* **Exercise aim**
Please write out only the lines from the line with "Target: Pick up" to the line with "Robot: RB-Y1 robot", inclusive, exactly as they stand below, without the pictures.

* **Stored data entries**
▼▼▼

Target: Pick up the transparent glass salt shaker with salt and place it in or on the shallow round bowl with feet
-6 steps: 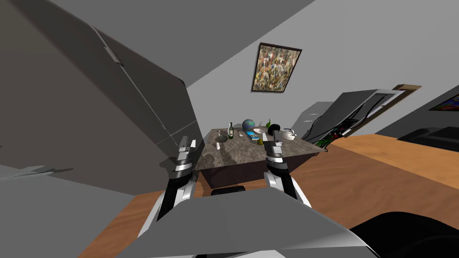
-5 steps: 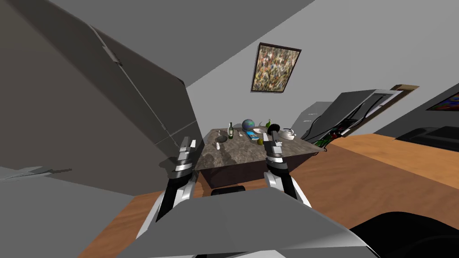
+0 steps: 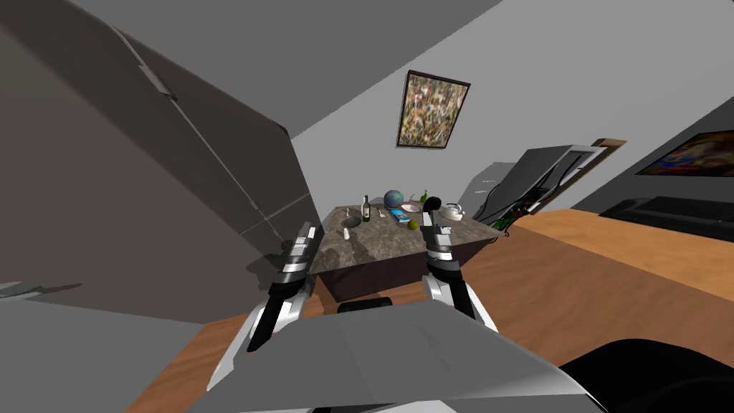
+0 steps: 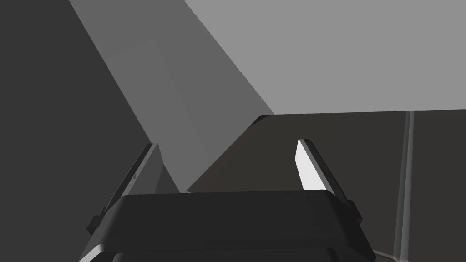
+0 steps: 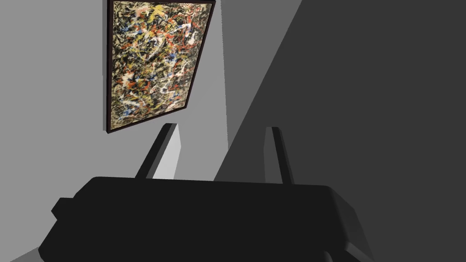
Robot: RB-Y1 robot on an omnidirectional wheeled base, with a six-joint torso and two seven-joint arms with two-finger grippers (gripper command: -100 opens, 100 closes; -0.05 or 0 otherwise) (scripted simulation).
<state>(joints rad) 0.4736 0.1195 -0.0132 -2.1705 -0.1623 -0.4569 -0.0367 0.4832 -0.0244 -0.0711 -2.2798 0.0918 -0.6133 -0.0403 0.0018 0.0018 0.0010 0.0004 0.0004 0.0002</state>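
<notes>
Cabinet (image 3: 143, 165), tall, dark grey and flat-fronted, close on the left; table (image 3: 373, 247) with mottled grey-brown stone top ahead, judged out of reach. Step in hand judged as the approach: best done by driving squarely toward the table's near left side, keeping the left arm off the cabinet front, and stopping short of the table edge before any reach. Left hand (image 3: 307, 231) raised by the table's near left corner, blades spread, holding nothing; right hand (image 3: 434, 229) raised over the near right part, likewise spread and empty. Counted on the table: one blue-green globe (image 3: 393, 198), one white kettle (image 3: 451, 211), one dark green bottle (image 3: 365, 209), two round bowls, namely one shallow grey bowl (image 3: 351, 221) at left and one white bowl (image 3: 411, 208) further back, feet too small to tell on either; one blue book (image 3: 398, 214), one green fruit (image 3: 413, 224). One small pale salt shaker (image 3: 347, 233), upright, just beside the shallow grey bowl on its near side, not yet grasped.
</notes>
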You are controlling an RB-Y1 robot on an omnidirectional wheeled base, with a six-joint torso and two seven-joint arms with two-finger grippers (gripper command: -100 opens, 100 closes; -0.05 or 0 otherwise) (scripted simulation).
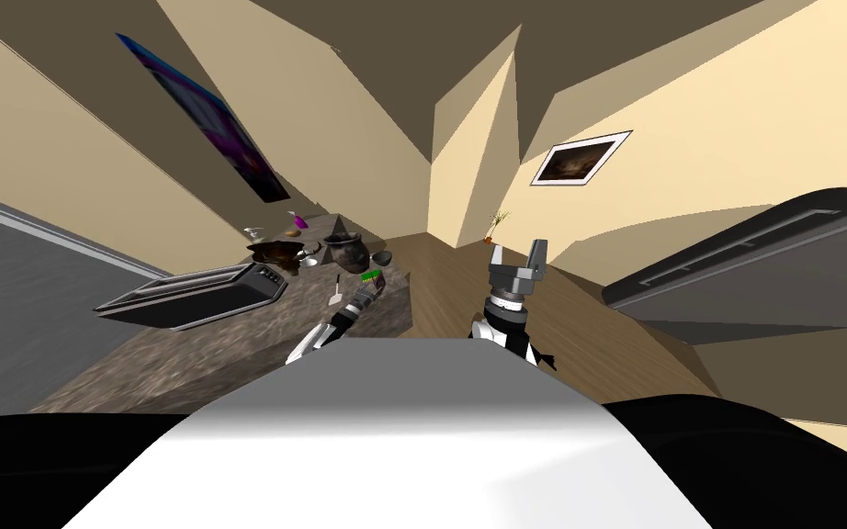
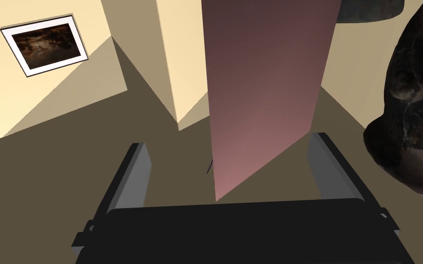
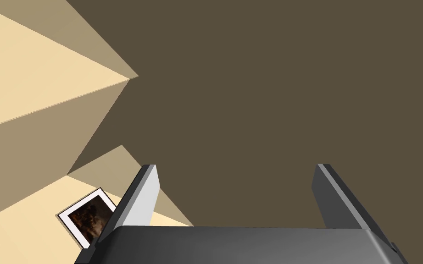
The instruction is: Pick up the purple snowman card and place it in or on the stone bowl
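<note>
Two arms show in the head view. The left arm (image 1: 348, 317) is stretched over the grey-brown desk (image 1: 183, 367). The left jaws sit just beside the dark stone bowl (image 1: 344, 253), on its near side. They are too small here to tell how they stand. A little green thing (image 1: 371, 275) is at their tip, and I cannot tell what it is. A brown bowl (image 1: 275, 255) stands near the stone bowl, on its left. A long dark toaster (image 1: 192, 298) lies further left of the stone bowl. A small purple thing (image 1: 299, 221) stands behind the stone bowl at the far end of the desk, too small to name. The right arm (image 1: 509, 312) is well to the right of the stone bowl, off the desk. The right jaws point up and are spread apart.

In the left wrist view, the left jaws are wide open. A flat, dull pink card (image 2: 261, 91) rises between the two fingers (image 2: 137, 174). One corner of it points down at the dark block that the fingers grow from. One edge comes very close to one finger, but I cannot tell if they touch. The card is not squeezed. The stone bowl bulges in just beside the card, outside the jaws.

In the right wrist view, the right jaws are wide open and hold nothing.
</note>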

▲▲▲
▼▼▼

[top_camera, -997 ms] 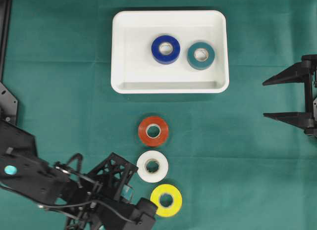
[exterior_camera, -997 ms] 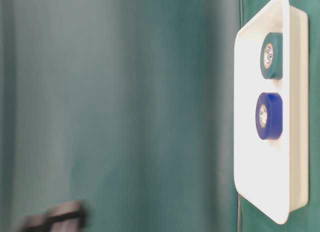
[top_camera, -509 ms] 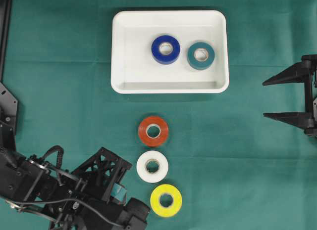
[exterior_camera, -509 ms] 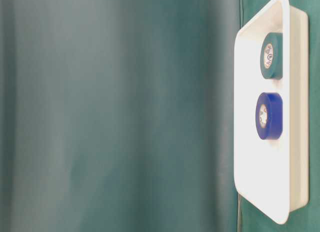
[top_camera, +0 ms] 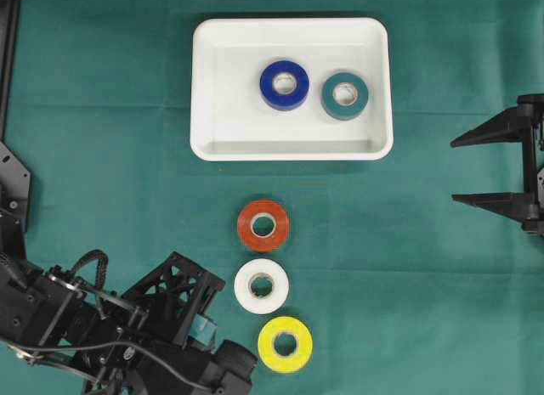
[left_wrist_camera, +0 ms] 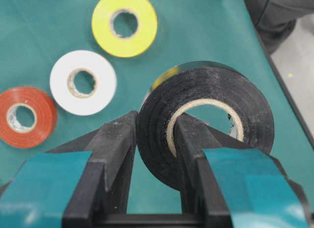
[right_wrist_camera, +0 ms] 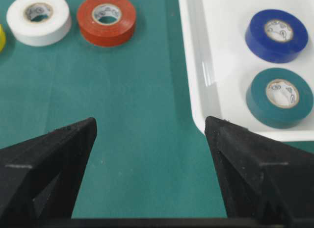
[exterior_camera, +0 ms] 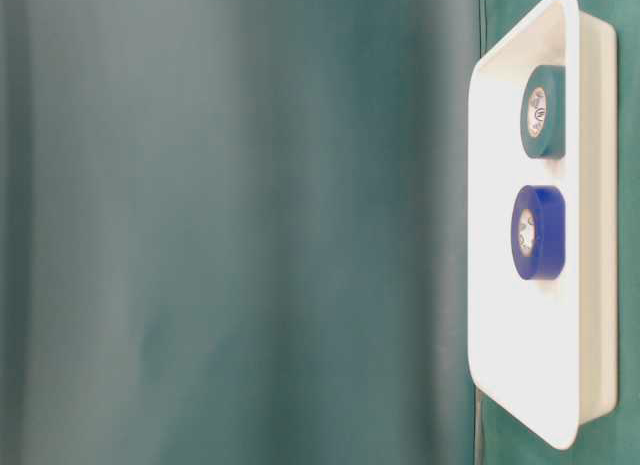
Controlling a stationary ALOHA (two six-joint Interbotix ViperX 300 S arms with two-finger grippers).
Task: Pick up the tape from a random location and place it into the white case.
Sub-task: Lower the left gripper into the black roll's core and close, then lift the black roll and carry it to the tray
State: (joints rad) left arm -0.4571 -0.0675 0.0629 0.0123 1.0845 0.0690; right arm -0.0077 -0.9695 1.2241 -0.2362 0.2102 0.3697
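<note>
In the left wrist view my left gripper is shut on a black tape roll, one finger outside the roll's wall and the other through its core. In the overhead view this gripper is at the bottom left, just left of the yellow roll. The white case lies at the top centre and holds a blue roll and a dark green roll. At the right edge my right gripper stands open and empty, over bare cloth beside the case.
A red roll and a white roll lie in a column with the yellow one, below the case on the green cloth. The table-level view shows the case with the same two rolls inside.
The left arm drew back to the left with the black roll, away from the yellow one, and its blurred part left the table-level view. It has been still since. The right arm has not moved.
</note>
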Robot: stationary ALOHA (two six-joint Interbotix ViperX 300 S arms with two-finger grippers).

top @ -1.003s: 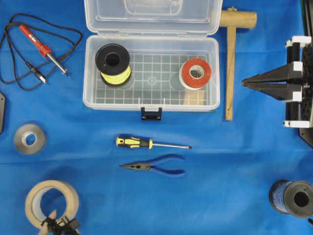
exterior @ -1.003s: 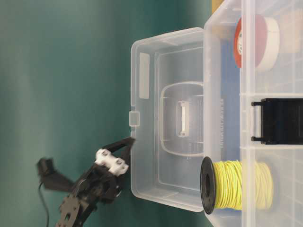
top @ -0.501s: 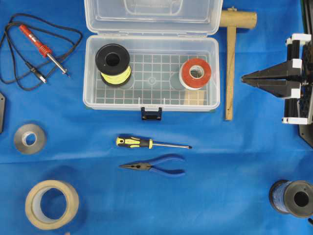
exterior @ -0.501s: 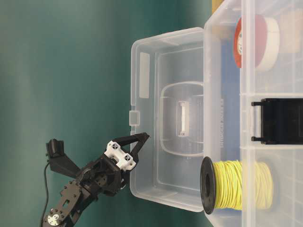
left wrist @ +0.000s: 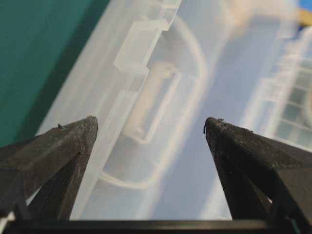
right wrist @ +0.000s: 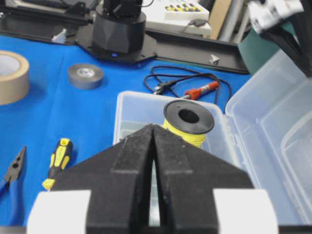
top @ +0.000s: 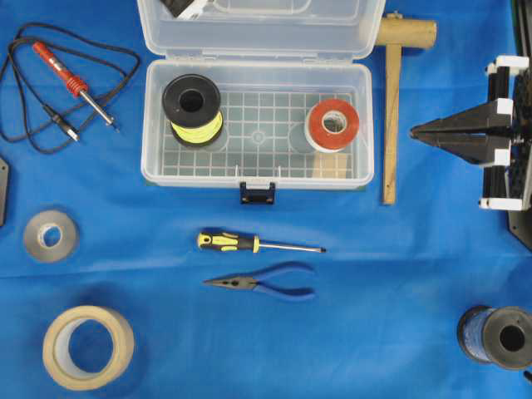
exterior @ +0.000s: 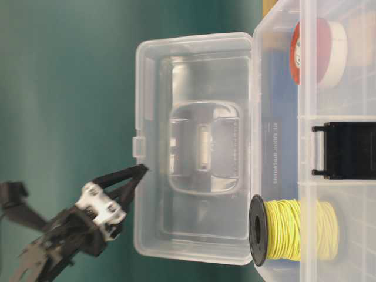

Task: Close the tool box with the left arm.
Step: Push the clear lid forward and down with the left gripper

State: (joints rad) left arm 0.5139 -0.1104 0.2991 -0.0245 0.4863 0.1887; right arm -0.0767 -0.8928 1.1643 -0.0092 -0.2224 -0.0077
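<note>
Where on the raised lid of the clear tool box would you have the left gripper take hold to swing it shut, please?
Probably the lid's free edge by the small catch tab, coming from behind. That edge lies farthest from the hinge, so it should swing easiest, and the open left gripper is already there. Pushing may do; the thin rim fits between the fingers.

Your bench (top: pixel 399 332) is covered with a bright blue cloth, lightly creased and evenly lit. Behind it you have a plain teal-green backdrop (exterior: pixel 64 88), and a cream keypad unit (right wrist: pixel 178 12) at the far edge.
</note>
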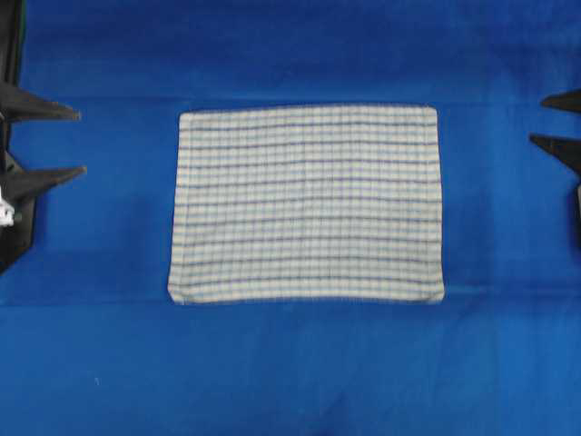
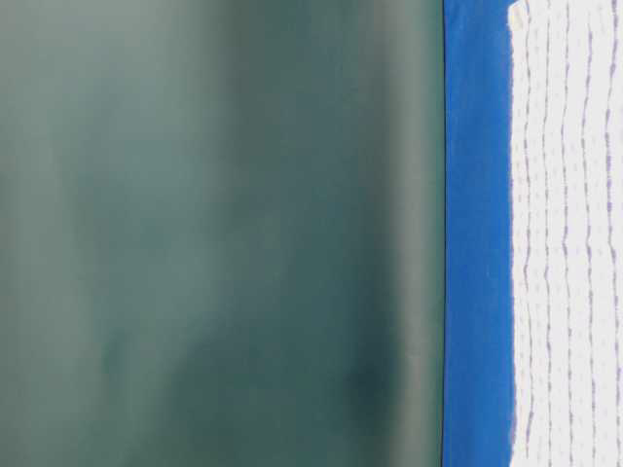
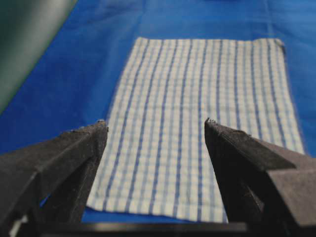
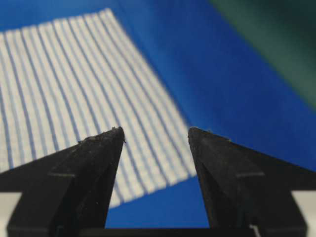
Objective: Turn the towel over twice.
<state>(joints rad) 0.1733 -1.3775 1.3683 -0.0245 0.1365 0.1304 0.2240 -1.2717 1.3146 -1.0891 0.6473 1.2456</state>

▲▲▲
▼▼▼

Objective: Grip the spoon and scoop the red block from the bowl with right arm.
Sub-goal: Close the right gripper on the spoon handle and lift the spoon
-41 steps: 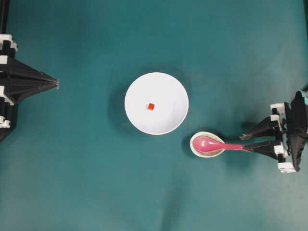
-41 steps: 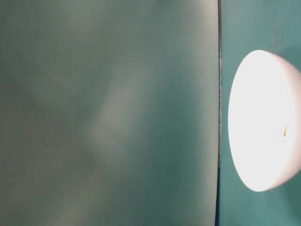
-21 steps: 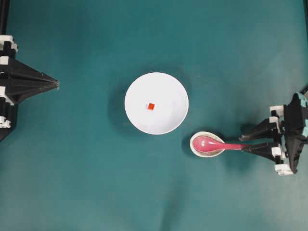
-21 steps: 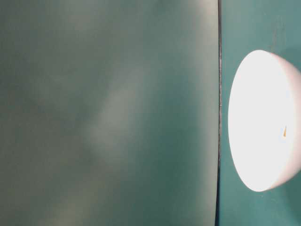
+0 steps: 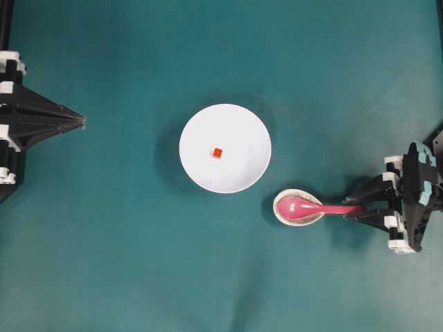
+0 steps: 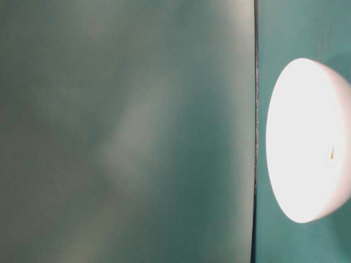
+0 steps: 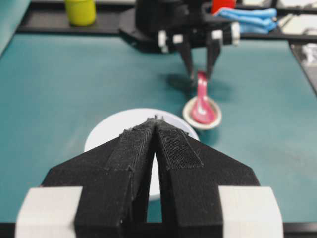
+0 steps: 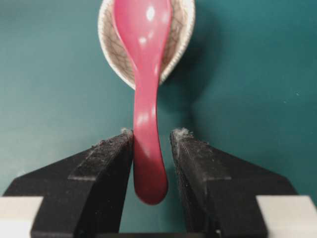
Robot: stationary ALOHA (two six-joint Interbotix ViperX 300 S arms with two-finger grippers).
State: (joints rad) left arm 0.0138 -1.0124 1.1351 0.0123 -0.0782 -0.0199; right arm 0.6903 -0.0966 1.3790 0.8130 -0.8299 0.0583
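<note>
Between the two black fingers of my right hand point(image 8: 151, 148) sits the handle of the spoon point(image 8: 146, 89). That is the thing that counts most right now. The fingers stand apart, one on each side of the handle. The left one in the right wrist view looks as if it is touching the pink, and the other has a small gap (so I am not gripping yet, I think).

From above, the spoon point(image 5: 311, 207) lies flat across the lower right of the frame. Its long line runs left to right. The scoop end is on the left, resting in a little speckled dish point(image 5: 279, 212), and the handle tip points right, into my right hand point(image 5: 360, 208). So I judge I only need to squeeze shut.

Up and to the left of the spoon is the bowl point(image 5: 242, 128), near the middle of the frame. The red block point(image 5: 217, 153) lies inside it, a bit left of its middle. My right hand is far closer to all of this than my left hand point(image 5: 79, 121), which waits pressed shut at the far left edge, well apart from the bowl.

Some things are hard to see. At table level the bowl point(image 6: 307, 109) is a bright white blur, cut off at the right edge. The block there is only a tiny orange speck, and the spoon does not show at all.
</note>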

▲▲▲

* **Solution to this problem**
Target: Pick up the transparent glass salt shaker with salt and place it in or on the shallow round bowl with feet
-6 steps: 
-5 steps: 
+0 steps: 
+0 steps: 
+0 steps: 
Robot: RB-Y1 robot on an omnidirectional wheeled base, with a six-joint torso and two seven-joint arms with two-finger grippers (gripper command: -100 opens, 100 closes; -0.05 or 0 otherwise) (scripted simulation).

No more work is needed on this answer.